Originally published in Pambazuka News, January 2017.


Someone asked whether the younger generations ever read Frantz Fanon. But how can they read Fanon when the education system recommends books that teach children that heads are for carrying loads? The older generations should be grateful then that the youth have not read Fanon, Nkrumah or Cabral, because if they had, they would be out on the streets attempting to tear down the system.

The storm that accompanied Nobel Laureate Prof. Wole Soyinka’s outbursts about his green card has thrown light on certain issues that in the interest of nation-building and public peace it may be suicidal to ignore.

One: it has shown that the youths are angry. Very angry. And even if sometimes their anger is misdirected, it still doesn’t take away from the fact that any nation that ignores the collective anger of its youths is sitting on a keg of gunpowder.

Two: Social media is turning out to be the older generation’s nightmare. The older generation of politicians, intellectuals, columnists are used to having opinions and making them public without contradiction. They are used to writing in newspapers and declaring their opinions as final without contradiction because some of these young ones would take a year to ever get their opinions published in those newspapers.

What social media has offered the youths is the opportunity to challenge every word spoken, the opportunity to talk back; the opportunity to examine every word written and spoken and sieve out the bullshit from the real message. This is very uncomfortable for certain persons.

Three: Ageism. The normal definition of ageism is an unfair treatment of old people. The Nigerian definition is quite different. It is used interchangeably with “disrespect.” When a young person “has the audacity” to tell an old man or woman that her opinion is incorrect, that young person has transgressed. In an African setting, you dare correct an older person? You are an African and you dare say an older man is lying? You were born and bred on African soil and you dare say an older woman is wrong? How dare you? Have you no elders at home?

If it is disrespectful to criticize elders and you have a nation where the minimum age for contesting presidential election is 40, you begin to wonder if there is no constitutionally-backed conspiracy to silence the younger generation. You begin to wonder if respect is only an age thing. You begin to wonder what number stealing from the younger generation falls on a one to ten scale of disrespect. How can there be a mutual agreement of do this, I do that and you fail to “do this” and expect the younger generation to “do that”? How?

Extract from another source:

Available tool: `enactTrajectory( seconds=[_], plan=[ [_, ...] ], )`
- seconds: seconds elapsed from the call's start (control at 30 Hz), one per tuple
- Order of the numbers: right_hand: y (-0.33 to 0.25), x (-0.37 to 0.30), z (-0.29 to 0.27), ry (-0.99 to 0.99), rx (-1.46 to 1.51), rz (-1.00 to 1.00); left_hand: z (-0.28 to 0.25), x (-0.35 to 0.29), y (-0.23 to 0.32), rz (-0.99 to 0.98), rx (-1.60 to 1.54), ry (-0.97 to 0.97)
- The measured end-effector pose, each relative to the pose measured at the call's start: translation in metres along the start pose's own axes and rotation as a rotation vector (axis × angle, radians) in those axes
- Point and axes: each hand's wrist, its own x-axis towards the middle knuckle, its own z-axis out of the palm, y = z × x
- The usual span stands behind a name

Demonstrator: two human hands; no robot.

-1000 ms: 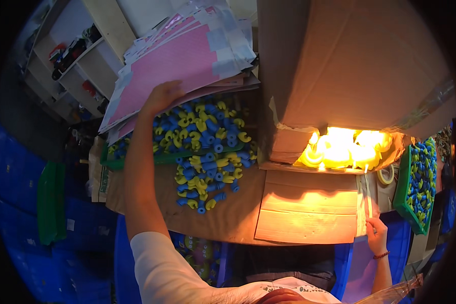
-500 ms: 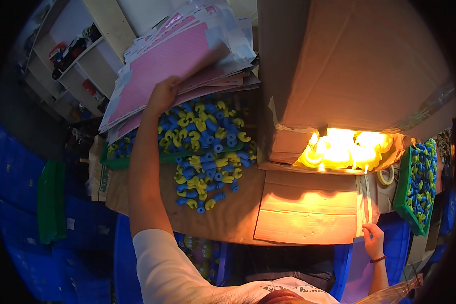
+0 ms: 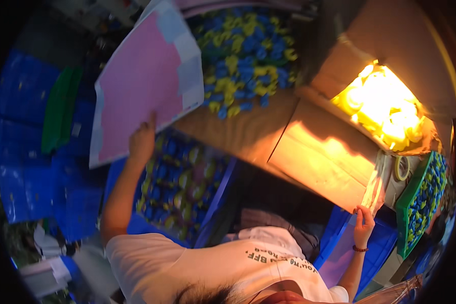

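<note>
My left hand [image 3: 143,139] grips the lower edge of a large pink printed sheet [image 3: 142,76] with a pale border, raised at the left over a blue crate [image 3: 215,202] of colourful pieces. At the table's front edge, my right hand [image 3: 362,228] has its fingers pinched at the lower end of some pale strips [image 3: 377,185]; what they hold is too small to make out. Blue and yellow plastic pieces [image 3: 245,66] lie heaped on the table [image 3: 238,126]. Brightly lit yellow pieces [image 3: 385,114] glow in the opening of a cardboard box [image 3: 415,45].
Flat cardboard [image 3: 324,147] lies before the box. On the right are a tape roll [image 3: 402,168] and a green tray [image 3: 404,218] full of small blue and yellow pieces. Stacked blue crates [image 3: 28,137] and another green tray [image 3: 61,111] stand at the left.
My left hand has drawn the pink sheet off the stack, toward me and left, over the crate. The view has turned. My right hand stays by the pale strips.
</note>
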Motion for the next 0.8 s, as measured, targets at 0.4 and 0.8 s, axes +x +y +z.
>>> enactTrajectory(
  seconds=[0.4,0.8],
  plan=[
    [-0.012,-0.004,0.0,-0.057,0.008,-0.099,0.267,-0.262,0.115,-0.185,-0.62,-0.574],
    [0.005,-0.054,-0.005,-0.031,0.015,0.002,0.24,-0.221,0.195,-0.402,-0.808,-0.595]
  ],
)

Four: Self-serving interpretations of African culture. When you are an African, you do not have the liberty to talk as you like. You are told to challenge injustice and untruths, but there is an unspoken caveat: challenge injustice and untruths among members of your generation, not among the elders. African culture is flung in our faces by elders whose words and actions drag African culture through the mud every day.

They are quick to forget that inasmuch as African culture lays emphasis on respect for elders, it also emphasizes, perhaps even more, the protection of young ones and seeing to their upbringing. It is like a social contract: protect the young ones and raise them well and they will respect you and cater for you in old age. The older generation breached that social contract first. They ditched African culture and stole from the younger generation. They shared the money meant to build our schools, money meant to give us a safe and comfortable learning environment, money that should be used to stock our libraries and laboratories.

African culture pays a premium to the well-being of the young ones first. African culture says it is wrong to steal from anyone, talk less of children. You should visit our schools. See our libraries with outdated books. See our laboratories with outdated materials and kitchen stoves. That is not African.

And the elders that are not politicians, they kept quiet. They, with their deafening silence, aligned with those who stole from us. How did they feel at ease with our stories of empty labs and libraries? Our stories of fee hike, lecturers demanding sex to pass students, graduating without jobs? And when the young ones decide to fight a fight that the elders refused to fight for them, the older generation that should wake up and support them slap a tag on their agitations: “Juvenile Delinquency.”

Five: The many versions of truth. As we grow up, we realize that the truth has many versions. Say the truth when it is convenient. Say the truth when elders are not involved. You learn that there is a height people reach when you can no longer say the truth to them or about them. You learn that someone can spend their life fighting for the right of people to speak the truth and in their old age, it becomes disrespectful and a crime to say that truth to them.

In the final analysis, the young ones are angry. Very angry. And it is the failure of the older generation of Nigerians that the young ones don’t know the direction their anger should take. I have read Fanon. I have read Chancellor Williams. I have read Walter Rodney. I have read Ngugi wa Thiong’o. I have read Nkrumah. But I didn’t read any of them at school.

How can you enjoy a robust educational system, and see dilapidated structures passed off as schools today and still be able to ask if our young ones have read Fanon? It is a miracle that we graduated with our lives at all.

Mark my words, the Prof. Soyinka saga is not an end, it is a beginning. Mob justice is no longer just going to be physical, it is going to be virtual too. Unfortunately, because the youth lack proper education to know who is villain and who gave ascent to villainy via their silence, there are going to be so many casualties.

I guess the older generation of Nigerians should be grateful then that the younger generation has not read Fanon, Nkrumah, Cabral, because if they had, instead of virtual attacks on social media, they would be on the streets, marching and attempting to tear down this system.